# What you will do
Exact transcription, pictures omitted: reproduce the listing below.

# Supplied material
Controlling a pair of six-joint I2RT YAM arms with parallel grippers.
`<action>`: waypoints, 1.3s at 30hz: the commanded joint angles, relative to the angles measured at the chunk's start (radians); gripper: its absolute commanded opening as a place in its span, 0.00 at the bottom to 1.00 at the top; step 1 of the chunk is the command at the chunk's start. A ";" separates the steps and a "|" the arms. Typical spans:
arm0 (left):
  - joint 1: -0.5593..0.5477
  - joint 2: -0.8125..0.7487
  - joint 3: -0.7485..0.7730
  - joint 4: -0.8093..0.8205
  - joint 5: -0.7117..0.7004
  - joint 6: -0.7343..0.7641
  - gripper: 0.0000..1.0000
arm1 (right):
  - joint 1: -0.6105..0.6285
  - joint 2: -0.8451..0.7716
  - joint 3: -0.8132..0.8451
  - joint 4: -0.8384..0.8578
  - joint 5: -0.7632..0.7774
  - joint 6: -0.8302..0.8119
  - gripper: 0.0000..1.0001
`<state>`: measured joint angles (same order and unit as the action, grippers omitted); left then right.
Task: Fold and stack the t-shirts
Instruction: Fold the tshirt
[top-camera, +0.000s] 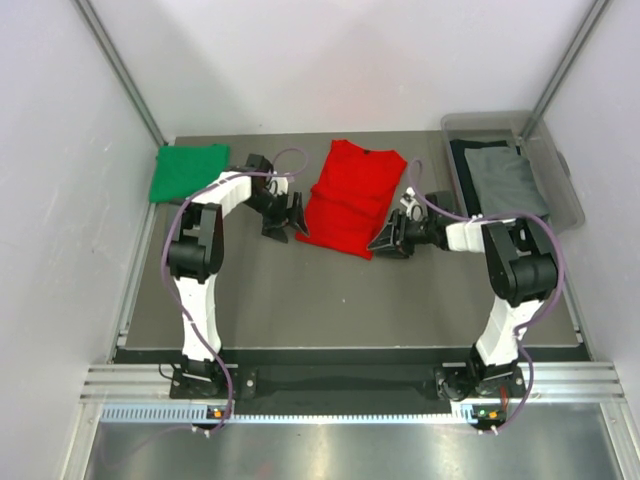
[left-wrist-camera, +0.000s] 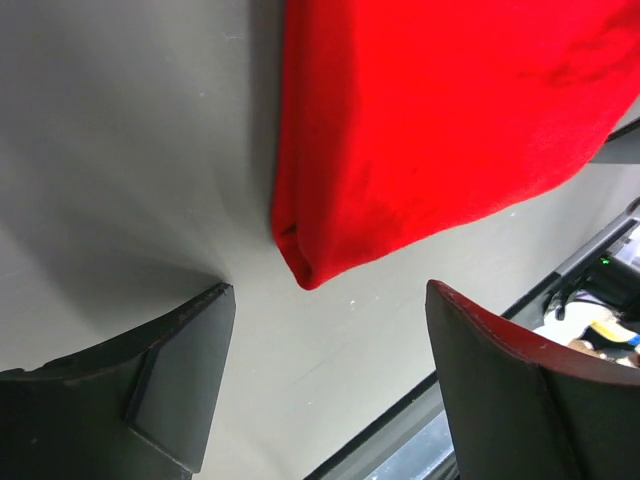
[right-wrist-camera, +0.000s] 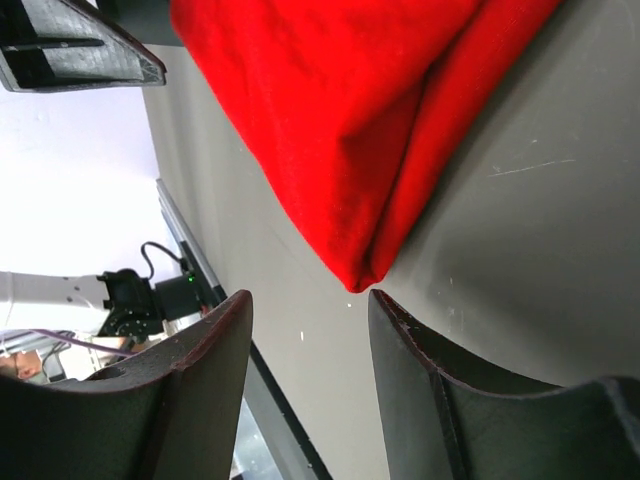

# Task output
Controlling a pair of six-joint I2RT YAM arms with parallel grippers.
`<action>`: waypoints, 1.3s at 30hz: the commanded joint angles, relative to the angles measured at the chunk's start (radians); gripper: its absolute commanded opening as a place in its span, 0.00 at the bottom to 1.00 at the top; step 1 of the chunk is the command at the chunk's start. A ";" separates the steps and a "|" the arms. Typical spans:
arm0 (left):
  - joint 1: -0.5593..0.5477
  - joint 2: -0.8125..0.7487
  - joint 3: -0.7485..0.7730
  - joint 4: -0.8093..0.8205
  - joint 5: -0.7117..0.7004
  - joint 6: -0.7343..0.7641
  - gripper: 0.0000..1.0000
arm1 (right):
  - joint 1: -0.6105..0.6285
  - joint 2: -0.8451..0.7716
  - joint 3: -0.8132..0.8451
  - joint 4: -0.8384..0.8578
  - joint 5: -0.7632..0.7774
  - joint 6: -0.8302..0.8119
  - gripper: 0.0000..1.0001
`<state>`: measured joint angles (same order and unit as the action, grippers omitted); left then right.
Task: Fold and stack the t-shirts
Instruction: Fold the tshirt
[top-camera, +0.000s] 
[left-wrist-camera, +0.000s] 
[right-wrist-camera, +0.000s] 

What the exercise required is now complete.